While NFT is still a growing industry, they have shown the potential to be highly profitable, creating real value for sellers and buyers. They might have started as a science project driven mainly by crypto enthusiasts and risk-loving, tech-savvy artists; however, NFTs quickly enter the mainstream. Whether you are a major brand like the NBA or a likely to advance independent artist, partnering with the right platform is the crucial first step to drive customer engagement and keep your position in this novel digital economy.
Popular NFT Marketplaces
Have your wallet set up and funded. Then there here are many NFT sites to shop. The largest NFT marketplaces are as follows:
- Axie Marketplace
- Larva Labs/CryptoPunks
- NBA Top Shot Marketplace
- Nifty Gateway
- Theta Drop
Even though these platforms and others are hosts to thousands of NFT collectors and creators, be sure to do your research wisely before purchasing. Some artists have become victims to impersonators who have sold their works without their permission.
Furthermore, the verification processes for NFT listings and creators are not stable across platforms (some are more stringent than others). Rarible and OpenSea, for instance, do not need owner verification for NFT listings.

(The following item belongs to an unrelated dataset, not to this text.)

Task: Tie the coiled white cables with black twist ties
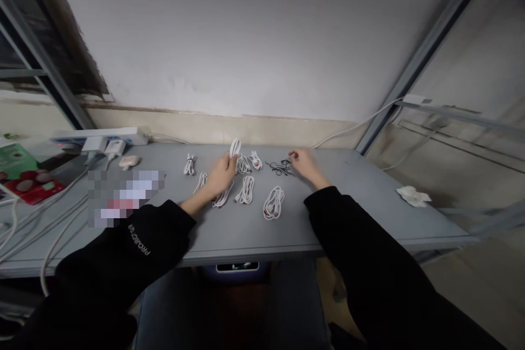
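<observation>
A coiled white cable [235, 147] is pinched upright in my left hand [221, 173], its loop sticking up above the fingers. My right hand [304, 163] hovers with bent, closed fingers at the right edge of a small pile of thin black twist ties [280, 168]; whatever is between those fingertips is too small to make out. Several more coiled white cables lie around my left hand, among them a bundle [246, 190] in the middle and a larger coil [273, 203] nearer the front edge. A bundle tied at its waist [189, 165] rests farther left.
At the back left a white power strip [102, 135] carries plugged-in chargers. Loose cords run over the grey table [353, 213] on that side, near a small beige case [129, 162] and a red-green package [30, 175]. Crumpled white tissue [413, 196] lies far right. Metal posts flank the table.
</observation>
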`<action>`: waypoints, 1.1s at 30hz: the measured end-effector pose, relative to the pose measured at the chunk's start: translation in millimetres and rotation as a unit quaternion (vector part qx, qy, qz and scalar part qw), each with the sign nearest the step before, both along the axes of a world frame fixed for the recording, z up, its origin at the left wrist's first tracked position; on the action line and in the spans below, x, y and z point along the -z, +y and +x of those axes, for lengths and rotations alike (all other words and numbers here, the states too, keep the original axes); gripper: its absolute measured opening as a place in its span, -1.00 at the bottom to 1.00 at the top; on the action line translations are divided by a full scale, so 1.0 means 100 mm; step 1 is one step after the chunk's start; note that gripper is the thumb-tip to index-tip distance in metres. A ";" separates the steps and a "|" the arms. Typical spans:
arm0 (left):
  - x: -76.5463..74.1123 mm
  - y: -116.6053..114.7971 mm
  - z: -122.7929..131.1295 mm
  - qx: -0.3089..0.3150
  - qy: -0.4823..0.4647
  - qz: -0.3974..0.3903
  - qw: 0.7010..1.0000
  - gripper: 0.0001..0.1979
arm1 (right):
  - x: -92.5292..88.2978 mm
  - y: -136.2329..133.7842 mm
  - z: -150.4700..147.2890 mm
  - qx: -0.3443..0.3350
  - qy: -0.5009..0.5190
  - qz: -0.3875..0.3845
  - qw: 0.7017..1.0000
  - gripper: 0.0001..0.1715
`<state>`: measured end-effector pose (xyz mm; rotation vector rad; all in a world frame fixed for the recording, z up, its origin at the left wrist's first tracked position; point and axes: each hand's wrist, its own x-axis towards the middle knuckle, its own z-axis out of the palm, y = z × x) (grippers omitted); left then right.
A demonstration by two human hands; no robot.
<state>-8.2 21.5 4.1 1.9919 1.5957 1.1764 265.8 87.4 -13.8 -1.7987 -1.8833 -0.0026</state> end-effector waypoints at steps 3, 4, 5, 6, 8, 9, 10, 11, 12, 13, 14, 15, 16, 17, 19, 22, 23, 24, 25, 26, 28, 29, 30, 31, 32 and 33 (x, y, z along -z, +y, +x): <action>0.00 0.00 0.00 0.000 0.003 0.006 1.000 -0.73 | 0.05 0.01 -0.05 -0.017 0.004 -0.024 1.000 -0.70; 0.01 0.01 -0.01 0.003 0.008 0.008 1.000 -0.73 | 0.06 0.01 -0.06 -0.016 0.002 -0.028 0.999 -0.69; 0.01 0.01 -0.01 0.005 0.014 0.009 1.000 -0.73 | 0.06 0.01 -0.07 -0.015 -0.001 -0.031 0.999 -0.69; 0.01 0.01 -0.01 0.006 0.020 0.011 1.000 -0.73 | 0.06 0.01 -0.08 -0.015 -0.005 -0.033 0.999 -0.69; 0.02 0.00 -0.01 0.010 0.035 0.014 0.999 -0.72 | 0.07 0.00 -0.09 -0.021 -0.013 -0.032 0.999 -0.68; 0.02 0.00 0.00 0.011 0.042 0.014 0.999 -0.72 | 0.07 0.00 -0.10 -0.025 -0.018 -0.028 0.999 -0.66; 0.03 0.00 0.00 0.012 0.048 0.014 0.999 -0.72 | 0.07 0.01 -0.11 -0.028 -0.023 -0.025 0.999 -0.64; 0.03 -0.01 0.00 0.014 0.054 0.013 0.998 -0.73 | 0.08 0.01 -0.11 -0.028 -0.030 -0.023 0.999 -0.64; 0.03 -0.01 0.01 0.016 0.059 0.013 0.998 -0.73 | 0.09 0.02 -0.11 -0.028 -0.036 -0.022 0.999 -0.67; 0.03 -0.01 0.01 0.017 0.062 0.012 0.998 -0.73 | 0.10 0.03 -0.12 -0.027 -0.044 -0.019 0.999 -0.72; 0.03 -0.01 0.01 0.017 0.065 0.011 0.998 -0.73 | 0.11 0.05 -0.12 -0.025 -0.051 -0.017 0.998 -0.77; 0.03 -0.02 0.02 0.017 0.066 0.011 0.998 -0.72 | 0.11 0.06 -0.12 -0.022 -0.057 -0.012 0.998 -0.79; 0.03 -0.02 0.02 0.018 0.065 0.010 0.998 -0.72 | 0.11 0.07 -0.12 -0.018 -0.061 -0.005 0.998 -0.80; 0.03 -0.02 0.02 0.020 0.062 0.010 0.998 -0.72 | 0.10 0.07 -0.12 -0.014 -0.060 0.003 0.998 -0.80; 0.02 -0.02 0.02 0.028 0.048 0.012 0.998 -0.72 | 0.07 0.07 -0.14 0.000 -0.044 0.019 0.999 -0.81; 0.02 -0.02 0.02 0.048 0.011 0.013 0.999 -0.72 | 0.01 0.03 -0.17 0.020 0.013 0.057 0.998 -0.84; 0.02 -0.02 0.02 0.056 -0.004 0.011 0.998 -0.71 | -0.01 0.02 -0.19 0.022 0.038 0.070 0.997 -0.85; 0.02 -0.02 0.02 0.064 -0.018 0.007 0.998 -0.71 | -0.02 0.01 -0.20 0.023 0.067 0.078 0.994 -0.86; 0.02 -0.02 0.03 0.069 -0.030 0.002 0.997 -0.70 | -0.03 0.00 -0.22 0.022 0.103 0.081 0.991 -0.87; 0.02 -0.02 0.03 0.073 -0.041 -0.002 0.996 -0.69 | -0.04 -0.01 -0.23 0.019 0.146 0.077 0.986 -0.87; 0.03 -0.02 0.03 0.076 -0.056 -0.006 0.995 -0.67 | -0.05 -0.02 -0.27 0.005 0.244 0.065 0.968 -0.86; 0.03 -0.02 0.04 0.077 -0.061 -0.006 0.995 -0.66 | -0.06 -0.03 -0.29 -0.002 0.294 0.058 0.954 -0.86; 0.04 -0.02 0.04 0.078 -0.064 -0.004 0.995 -0.66 | -0.08 -0.04 -0.30 -0.008 0.343 0.050 0.938 -0.87; 0.04 -0.02 0.04 0.079 -0.066 -0.001 0.995 -0.66 | -0.09 -0.05 -0.31 -0.012 0.393 0.037 0.919 -0.88; 0.04 -0.02 0.03 0.081 -0.068 0.000 0.994 -0.66 | -0.11 -0.06 -0.33 -0.016 0.443 0.018 0.896 -0.89; 0.04 -0.02 0.03 0.082 -0.070 0.002 0.994 -0.67 | -0.14 -0.08 -0.33 -0.022 0.492 -0.007 0.870 -0.89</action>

How can I buy a Non-Fungible Token?
In case you found yourself interested in owning an NFT collection, you will have to acquire some essential items:
First, you will need to get a digital wallet that lets you store cryptocurrencies and NFTs. You probably need to buy some crypto, like Ether (the kind of crypto depends on what currencies your NFT provider accepts). You can now buy cryptocurrency on Bitunivex, a global and reliable fiat and crypto exchange platform in Australia. This platform also provides wallet services for you.